So the ideal program creates the pages dynamically, storing the state information at the client, and passing it back to the server using PATH_INFO. After considering various options, we decided to implement the process using a structure definition file of some sort, and a Perl program, run through CGI[3,4], which uses that file to create the desired pages for the end-user. The definition file needs to have enough structure to define a tree with no limit on depth or number of nodes. The program should be efficient enough to process only those portions of the tree which apply to the current state, to ensure speed and minimal resource usage.

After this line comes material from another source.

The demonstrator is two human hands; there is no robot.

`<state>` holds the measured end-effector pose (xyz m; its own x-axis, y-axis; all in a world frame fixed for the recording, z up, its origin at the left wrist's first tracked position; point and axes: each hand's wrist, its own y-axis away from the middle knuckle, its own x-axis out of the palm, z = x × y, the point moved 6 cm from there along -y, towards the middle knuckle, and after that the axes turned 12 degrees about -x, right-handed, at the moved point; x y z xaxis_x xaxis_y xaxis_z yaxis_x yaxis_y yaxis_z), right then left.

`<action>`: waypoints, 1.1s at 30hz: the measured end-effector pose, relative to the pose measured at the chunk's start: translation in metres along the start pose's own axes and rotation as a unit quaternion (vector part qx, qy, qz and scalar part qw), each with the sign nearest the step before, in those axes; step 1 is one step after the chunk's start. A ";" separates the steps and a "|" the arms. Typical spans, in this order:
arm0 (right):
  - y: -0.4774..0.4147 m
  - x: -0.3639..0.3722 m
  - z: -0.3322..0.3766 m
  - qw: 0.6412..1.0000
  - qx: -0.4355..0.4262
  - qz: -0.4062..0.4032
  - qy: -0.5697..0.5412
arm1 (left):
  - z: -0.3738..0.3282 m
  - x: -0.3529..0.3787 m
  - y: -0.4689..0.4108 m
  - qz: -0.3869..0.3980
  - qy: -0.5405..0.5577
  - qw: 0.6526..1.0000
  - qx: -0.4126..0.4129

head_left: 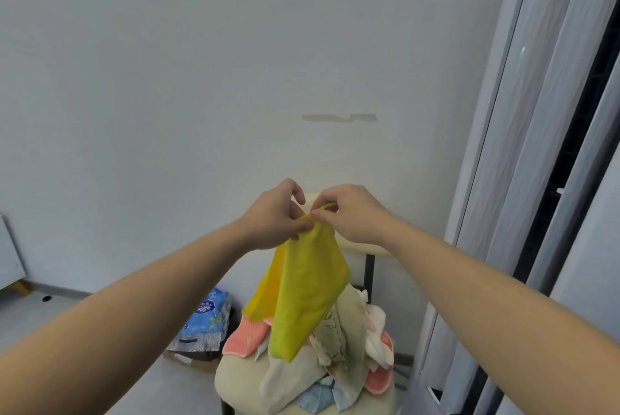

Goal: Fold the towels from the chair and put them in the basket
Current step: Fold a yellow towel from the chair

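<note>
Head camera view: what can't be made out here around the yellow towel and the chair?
Basket: nowhere in the head view, so its place is unknown.
Yellow towel: top corner hidden by the left hand and right hand pinching it.
Towel pile: count unclear; pieces overlap, and the yellow towel hangs in front.
Chair: seat mostly covered by the pile, legs cut off at the bottom edge.
Blue packet: print too small to read.

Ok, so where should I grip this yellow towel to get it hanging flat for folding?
Probably its top edge, at the two corners, pinched from above. The left hand and right hand both pinch that edge at almost one spot, so the yellow towel hangs bunched and tapers to a point above the towel pile. Corners held apart should let it hang flat.
</note>
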<state>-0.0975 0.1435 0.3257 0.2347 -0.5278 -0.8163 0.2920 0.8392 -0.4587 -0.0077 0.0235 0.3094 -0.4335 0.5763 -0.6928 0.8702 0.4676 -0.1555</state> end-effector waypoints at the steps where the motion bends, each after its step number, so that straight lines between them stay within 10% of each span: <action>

The first definition for our environment will be the structure definition file (the "tree"). We need to create a template that is simple to use, yet completely extensible. The fields required for each node are:
Additionally, we want to have an easy way to describe relationships between nodes (parents / children / peers). The structure that we use for our tree is as follows:
LEVEL | NAME | LABEL | (optional) URL
The "level" and "label" fields are straightforward. The "URL" field is filled in when the author has finished creating a navigable path to an actual information source. The "name" field allows us to record and track node activation; in addition, the name field is responsible for maintaining the relationships between nodes. A child of another node has two identifiable features: its level is one greater than the parent node, and its name begins with the parent node's name.
An example tree might look like this.
1 | ST | "Starting Node" |
2 | STCH | "First Child Node" |
3 | STCHCH | "Next Generation Node" | http://foo.com
2 | STCHI | "Second Child Node" | http://bar.com
In this tree, the relationships between the nodes are as follows: "Starting Node" has a name of "ST", and its level is 1. Any children of "Starting Node" would then have these characteristics: their level would have to be 2, and their names would have to start with "ST". Thus, the direct children of "Starting Node" are "First Child Node" and "Second Child Node". In addition, "First Child Node" has one child, "Next Generation Node," whose name starts with "STCH" and whose level is 3 (one more than "First Child Node").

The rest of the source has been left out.